Cuando no busca la nostalgia, intenta una variedad de chistes subidos de tono sobre temas como diarrea, zoofilia, desmembramiento, desnudos masculinos PG-13 y (el clásico) trauma peneano. Algunas veces (más en espíritu con el trabajo previo de Schaffer que con Zucker) simplemente va por secuencias completamente sin sentido, como una involving a snowman come to life que es ligeramente menos graciosa que una similar en “Una navidad muy Harold & Kumar en 3D” (2011).

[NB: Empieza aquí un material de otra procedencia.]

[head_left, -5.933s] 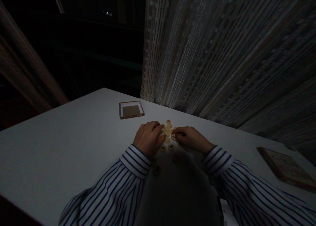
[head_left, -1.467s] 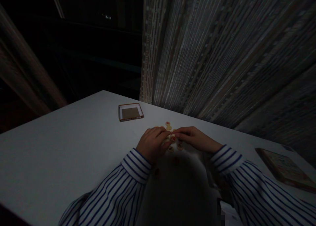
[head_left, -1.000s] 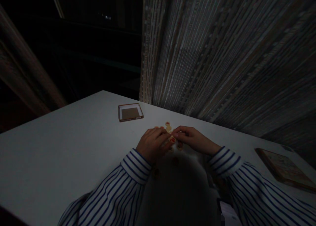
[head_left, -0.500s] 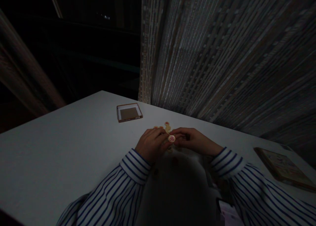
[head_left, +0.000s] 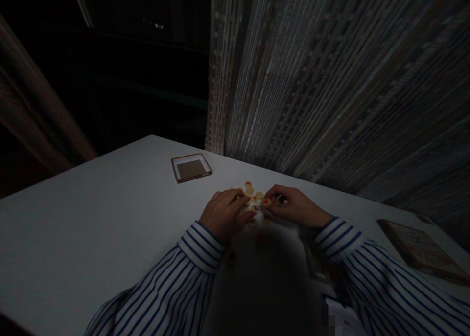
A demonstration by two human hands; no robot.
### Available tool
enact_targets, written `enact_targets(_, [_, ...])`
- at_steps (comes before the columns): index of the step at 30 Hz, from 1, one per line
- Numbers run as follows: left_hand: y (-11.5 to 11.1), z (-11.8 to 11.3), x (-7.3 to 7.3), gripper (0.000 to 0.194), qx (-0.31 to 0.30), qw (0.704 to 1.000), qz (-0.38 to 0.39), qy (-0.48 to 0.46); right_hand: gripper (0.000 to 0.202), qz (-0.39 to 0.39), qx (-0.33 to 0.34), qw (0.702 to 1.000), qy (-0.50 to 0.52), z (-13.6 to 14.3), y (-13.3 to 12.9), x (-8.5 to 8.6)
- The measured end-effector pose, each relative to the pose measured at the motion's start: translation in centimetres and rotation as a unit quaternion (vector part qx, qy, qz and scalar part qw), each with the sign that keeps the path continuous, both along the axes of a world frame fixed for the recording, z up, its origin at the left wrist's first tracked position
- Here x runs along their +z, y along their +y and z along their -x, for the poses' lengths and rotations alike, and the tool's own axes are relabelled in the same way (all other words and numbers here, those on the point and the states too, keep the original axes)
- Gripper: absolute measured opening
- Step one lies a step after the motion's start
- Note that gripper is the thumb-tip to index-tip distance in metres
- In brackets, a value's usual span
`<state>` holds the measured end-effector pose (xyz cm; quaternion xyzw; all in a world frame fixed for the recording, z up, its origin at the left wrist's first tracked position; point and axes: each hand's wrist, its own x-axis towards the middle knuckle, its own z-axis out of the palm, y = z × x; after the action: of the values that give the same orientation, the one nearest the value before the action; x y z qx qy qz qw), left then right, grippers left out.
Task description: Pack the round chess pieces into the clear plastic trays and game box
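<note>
Round pale xiangqi pieces with red or black characters lie loosely grouped on the white table [head_left: 110,199]. My right hand [head_left: 295,206] pinches a red-marked xiangqi piece [head_left: 266,202] between thumb and fingers at the right side of the group. On the left, my left hand [head_left: 223,211] is curved over the near pieces, thumb and fingers apart. A black-marked piece [head_left: 255,209] shows by the left thumb tip. Farther back is another red-marked piece [head_left: 248,184]. Some pieces under the left fingers are partly hidden.
An open shallow box part [head_left: 191,169] sits toward the back left. A flat picture-covered box [head_left: 422,248] lies at the right. Behind the table edge hangs a string curtain [head_left: 293,81]. At the lower right is a phone-like object [head_left: 343,316]. The scene is dim.
My right hand has drawn apart from the left, rightward, with a red-marked piece in its fingers. More pieces now show between the hands. The left hand has barely moved.
</note>
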<state>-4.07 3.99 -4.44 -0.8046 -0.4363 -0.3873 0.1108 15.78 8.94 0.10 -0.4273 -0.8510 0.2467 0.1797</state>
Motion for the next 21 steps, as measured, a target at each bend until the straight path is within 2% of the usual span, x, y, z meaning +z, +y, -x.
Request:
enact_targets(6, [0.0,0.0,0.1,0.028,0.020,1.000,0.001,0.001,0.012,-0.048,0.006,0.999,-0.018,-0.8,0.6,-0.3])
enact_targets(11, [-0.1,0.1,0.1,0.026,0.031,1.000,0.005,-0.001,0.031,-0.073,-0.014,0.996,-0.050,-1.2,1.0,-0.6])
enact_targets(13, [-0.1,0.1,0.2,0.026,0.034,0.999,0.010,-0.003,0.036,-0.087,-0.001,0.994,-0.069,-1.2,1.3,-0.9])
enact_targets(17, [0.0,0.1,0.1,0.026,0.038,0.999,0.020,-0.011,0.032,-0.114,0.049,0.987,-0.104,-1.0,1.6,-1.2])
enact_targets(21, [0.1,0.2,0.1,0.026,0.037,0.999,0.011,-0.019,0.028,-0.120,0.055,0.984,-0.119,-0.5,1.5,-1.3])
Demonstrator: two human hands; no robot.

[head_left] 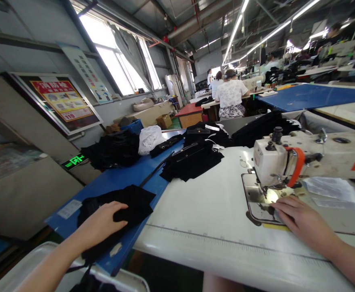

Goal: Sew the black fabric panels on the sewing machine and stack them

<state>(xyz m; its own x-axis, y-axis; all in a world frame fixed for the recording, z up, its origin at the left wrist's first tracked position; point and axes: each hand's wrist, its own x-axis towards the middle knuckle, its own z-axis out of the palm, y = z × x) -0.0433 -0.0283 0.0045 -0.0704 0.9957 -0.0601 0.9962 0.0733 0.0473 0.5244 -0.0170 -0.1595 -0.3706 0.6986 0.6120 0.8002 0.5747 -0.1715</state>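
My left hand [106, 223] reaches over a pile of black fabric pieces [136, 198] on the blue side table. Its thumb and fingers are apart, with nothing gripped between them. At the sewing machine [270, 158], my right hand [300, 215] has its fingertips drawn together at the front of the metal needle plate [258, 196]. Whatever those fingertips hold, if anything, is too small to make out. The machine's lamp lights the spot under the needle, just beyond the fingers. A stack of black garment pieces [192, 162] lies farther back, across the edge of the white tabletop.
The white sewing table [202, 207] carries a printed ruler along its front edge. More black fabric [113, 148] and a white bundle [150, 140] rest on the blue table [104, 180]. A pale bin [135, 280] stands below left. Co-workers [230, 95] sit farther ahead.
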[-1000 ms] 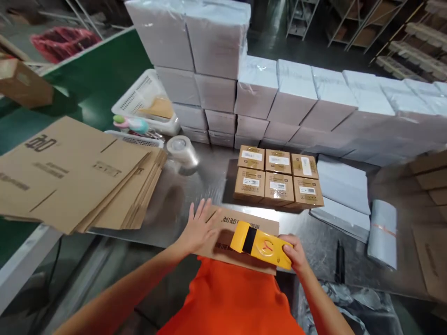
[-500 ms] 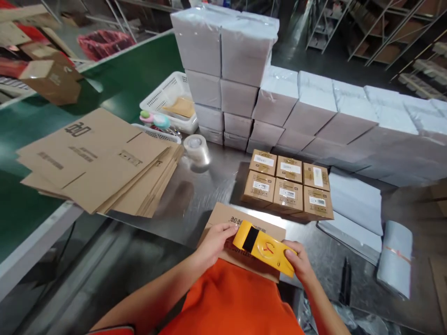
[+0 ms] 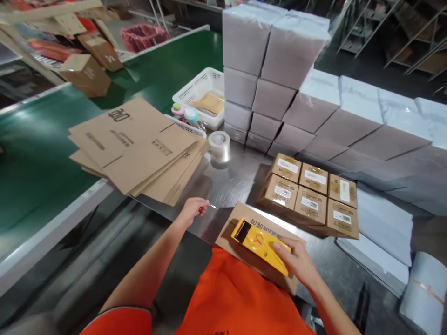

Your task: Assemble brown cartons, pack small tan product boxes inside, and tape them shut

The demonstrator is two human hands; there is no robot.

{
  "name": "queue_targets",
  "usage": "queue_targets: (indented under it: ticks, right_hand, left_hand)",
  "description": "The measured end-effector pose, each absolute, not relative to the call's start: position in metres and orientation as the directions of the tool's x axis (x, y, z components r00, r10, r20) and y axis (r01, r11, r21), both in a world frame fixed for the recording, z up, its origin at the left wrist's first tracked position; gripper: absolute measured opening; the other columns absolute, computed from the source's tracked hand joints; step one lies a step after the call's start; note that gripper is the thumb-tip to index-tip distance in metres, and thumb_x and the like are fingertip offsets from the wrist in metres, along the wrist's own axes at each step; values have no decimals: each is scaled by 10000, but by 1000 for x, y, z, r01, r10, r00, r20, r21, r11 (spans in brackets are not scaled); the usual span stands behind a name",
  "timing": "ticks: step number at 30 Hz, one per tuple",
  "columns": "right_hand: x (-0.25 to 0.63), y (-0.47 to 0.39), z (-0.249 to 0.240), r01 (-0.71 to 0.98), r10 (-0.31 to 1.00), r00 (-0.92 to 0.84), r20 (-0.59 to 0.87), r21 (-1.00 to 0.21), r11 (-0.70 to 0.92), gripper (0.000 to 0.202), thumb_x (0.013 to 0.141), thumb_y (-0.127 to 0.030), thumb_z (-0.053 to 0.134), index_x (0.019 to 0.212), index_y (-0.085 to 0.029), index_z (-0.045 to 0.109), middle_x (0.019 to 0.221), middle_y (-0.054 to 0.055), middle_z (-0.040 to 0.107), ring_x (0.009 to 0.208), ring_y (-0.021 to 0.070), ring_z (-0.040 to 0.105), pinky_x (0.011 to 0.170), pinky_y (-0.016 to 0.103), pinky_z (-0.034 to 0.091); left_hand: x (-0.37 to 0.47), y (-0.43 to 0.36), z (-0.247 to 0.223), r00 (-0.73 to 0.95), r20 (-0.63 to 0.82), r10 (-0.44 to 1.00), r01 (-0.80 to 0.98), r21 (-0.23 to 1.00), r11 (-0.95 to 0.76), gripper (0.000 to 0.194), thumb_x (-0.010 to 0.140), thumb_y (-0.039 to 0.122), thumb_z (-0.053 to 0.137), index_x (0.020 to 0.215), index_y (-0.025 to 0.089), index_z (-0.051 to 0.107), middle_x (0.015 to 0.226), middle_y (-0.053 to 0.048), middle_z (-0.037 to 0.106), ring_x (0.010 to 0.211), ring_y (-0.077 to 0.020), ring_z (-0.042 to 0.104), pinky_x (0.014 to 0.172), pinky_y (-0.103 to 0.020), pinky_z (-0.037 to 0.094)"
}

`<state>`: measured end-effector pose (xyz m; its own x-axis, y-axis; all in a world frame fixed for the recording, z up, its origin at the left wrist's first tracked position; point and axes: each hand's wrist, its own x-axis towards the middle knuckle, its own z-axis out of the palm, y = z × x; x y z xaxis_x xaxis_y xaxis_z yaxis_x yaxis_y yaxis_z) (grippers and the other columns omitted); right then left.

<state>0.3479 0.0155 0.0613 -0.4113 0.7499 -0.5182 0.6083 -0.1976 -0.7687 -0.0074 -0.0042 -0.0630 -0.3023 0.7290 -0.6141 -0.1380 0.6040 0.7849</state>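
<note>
A yellow package [image 3: 261, 243] with a black window at its left end lies over a flat cardboard piece [image 3: 234, 222] by the orange shirt. My right hand [image 3: 296, 260] grips the package's right end, thumb on top. Off to the left, my left hand [image 3: 194, 209] is raised over the metal table's edge, its fingers pinched on a small pale scrap [image 3: 212, 205] too small to name. Behind the package stand several small brown boxes [image 3: 312, 204] with white labels, in two rows.
Flattened cardboard [image 3: 139, 144] is piled at the left, beside a tape roll [image 3: 219, 145] and a white basket [image 3: 199, 86]. White wrapped stacks [image 3: 275, 51] form a wall behind. At the right are white sheets [image 3: 380, 223], a grey roll [image 3: 424, 288] and a black pen-like object [image 3: 362, 307].
My left hand has let go of the yellow package and moved left, a small scrap at its fingertips. My right hand still holds the package. The view has shifted left.
</note>
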Motion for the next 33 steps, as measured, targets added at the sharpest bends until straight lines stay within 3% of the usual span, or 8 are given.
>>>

Lo que en definitiva venderá o no la película a cualquier espectador será cuánto le gusta lo que Neeson hace aquí. La avalancha de autoridad en el estilo de Nielsen en la saga Zucker hacía que su desplome, siempre que aparecía, fuera instantáneamente divertido de forma intuitiva. Neeson—interpretando la autofarsa de su papel de acción post-Taken, en la que mejor se le conoce— no intenta ser una copia exacta, pero obtiene muchos momentos de desplome al estilo Nielsen (juegos de palabras torpes, verborrea inarticulada, malentendidos absurdos, etc.). Sin embargo, no me queda claro que ver a un tipo enojado y loco diciendo cosas tontas sea igual de visceralmente divertido que ver a un tipo sereno y confiado diciendo cosas tontas. Esto, por cierto, también explica por qué burlarse de figuras políticas conservadoras no resulta tan cómico hoy como hace veinte o treinta años. Incluso el registro visual de la película—a menudo un lienzo digital oscuro y deslucido que imita apropiadamente la paleta de un filme de serie B contemporáneo o de plataforma de streaming donde uno podría esperar ver a Liam Neeson—es desalentador en un modo que no invita a la locura al estilo Zucker, aunque Schaffer se esfuerza en incluir gags en fondos, efectos de sonido y demás donde pueda, sean de primer nivel o no.